### Recorded information

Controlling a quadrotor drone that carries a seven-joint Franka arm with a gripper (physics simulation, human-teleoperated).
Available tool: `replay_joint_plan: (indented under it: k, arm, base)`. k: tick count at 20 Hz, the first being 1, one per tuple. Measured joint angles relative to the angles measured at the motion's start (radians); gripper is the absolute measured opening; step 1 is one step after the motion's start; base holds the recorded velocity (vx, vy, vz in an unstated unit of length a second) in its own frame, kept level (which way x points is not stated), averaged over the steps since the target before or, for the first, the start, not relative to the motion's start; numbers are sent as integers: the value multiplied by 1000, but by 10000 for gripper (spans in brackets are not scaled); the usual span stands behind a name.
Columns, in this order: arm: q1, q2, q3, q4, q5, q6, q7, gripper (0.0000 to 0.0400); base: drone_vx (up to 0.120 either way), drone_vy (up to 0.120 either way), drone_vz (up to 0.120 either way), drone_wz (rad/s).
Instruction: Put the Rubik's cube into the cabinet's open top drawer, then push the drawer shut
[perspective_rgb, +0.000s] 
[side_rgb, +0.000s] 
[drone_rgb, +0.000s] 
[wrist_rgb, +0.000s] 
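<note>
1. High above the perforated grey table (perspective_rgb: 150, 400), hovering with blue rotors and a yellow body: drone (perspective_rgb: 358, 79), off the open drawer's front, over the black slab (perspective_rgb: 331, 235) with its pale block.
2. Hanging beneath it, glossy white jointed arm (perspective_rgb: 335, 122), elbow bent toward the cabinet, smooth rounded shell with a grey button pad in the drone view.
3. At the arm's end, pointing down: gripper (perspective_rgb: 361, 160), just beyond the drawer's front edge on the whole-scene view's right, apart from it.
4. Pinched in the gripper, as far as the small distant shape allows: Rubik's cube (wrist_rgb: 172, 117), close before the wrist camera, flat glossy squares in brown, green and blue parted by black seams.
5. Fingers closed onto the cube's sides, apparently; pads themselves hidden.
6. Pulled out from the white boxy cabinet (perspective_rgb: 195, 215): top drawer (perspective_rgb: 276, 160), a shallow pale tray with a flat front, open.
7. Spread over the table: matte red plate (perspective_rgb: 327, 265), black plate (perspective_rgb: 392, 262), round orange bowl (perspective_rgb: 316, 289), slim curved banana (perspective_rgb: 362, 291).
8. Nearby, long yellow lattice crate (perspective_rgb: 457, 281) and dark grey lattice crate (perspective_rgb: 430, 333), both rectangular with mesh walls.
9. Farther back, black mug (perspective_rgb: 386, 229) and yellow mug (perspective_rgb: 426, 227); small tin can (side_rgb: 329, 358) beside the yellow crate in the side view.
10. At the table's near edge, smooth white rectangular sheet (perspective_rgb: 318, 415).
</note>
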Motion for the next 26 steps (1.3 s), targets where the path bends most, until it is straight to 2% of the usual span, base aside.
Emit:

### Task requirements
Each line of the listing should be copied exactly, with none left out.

### Finished task
Controlling a quadrotor drone that carries a seven-joint Franka arm with a gripper (physics simulation, human-teleoperated).
Available tool: `replay_joint_plan: (indented under it: k, arm, base)`. k: tick count at 20 Hz, the first being 1, one per tuple. Measured joint angles relative to the angles measured at the motion's start (radians); gripper is the absolute measured opening; step 1 is one step after the motion's start; base holds the recorded velocity (vx, vy, vz in an unstated unit of length a second) in its own frame, kept level (which way x points is not stated), averaged over the steps since the target before or, for the first, the start, not relative to the motion's start; numbers are sent as integers: the value multiplied by 1000, but by 10000 for gripper (spans in brackets are not scaled); the usual span stands behind a name.
Columns, in this order: arm: q1, q2, q3, q4, q5, q6, q7, gripper (0.0000 to 0.0400); base: drone_vx (up to 0.120 either way), drone_vy (up to 0.120 either way), drone_vz (up to 0.120 either way), drone_wz (rad/s).
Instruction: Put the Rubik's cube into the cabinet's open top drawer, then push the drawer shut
[perspective_rgb, +0.000s] 
[side_rgb, +0.000s] 
[drone_rgb, +0.000s] 
[wrist_rgb, +0.000s] 
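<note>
1. High above the perforated grey table (perspective_rgb: 150, 400), hovering with blue rotors and a yellow body: drone (perspective_rgb: 358, 79), off the open drawer's front, over the black slab (perspective_rgb: 331, 235) with its pale block.
2. Hanging beneath it, glossy white jointed arm (perspective_rgb: 335, 122), elbow bent toward the cabinet, smooth rounded shell with a grey button pad in the drone view.
3. At the arm's end, pointing down: gripper (perspective_rgb: 361, 160), just beyond the drawer's front edge on the whole-scene view's right, apart from it.
4. Pinched in the gripper, as far as the small distant shape allows: Rubik's cube (wrist_rgb: 172, 117), close before the wrist camera, flat glossy squares in brown, green and blue parted by black seams.
5. Fingers closed onto the cube's sides, apparently; pads themselves hidden.
6. Pulled out from the white boxy cabinet (perspective_rgb: 195, 215): top drawer (perspective_rgb: 276, 160), a shallow pale tray with a flat front, open.
7. Spread over the table: matte red plate (perspective_rgb: 327, 265), black plate (perspective_rgb: 392, 262), round orange bowl (perspective_rgb: 316, 289), slim curved banana (perspective_rgb: 362, 291).
8. Nearby, long yellow lattice crate (perspective_rgb: 457, 281) and dark grey lattice crate (perspective_rgb: 430, 333), both rectangular with mesh walls.
9. Farther back, black mug (perspective_rgb: 386, 229) and yellow mug (perspective_rgb: 426, 227); small tin can (side_rgb: 329, 358) beside the yellow crate in the side view.
10. At the table's near edge, smooth white rectangular sheet (perspective_rgb: 318, 415).
</note>
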Motion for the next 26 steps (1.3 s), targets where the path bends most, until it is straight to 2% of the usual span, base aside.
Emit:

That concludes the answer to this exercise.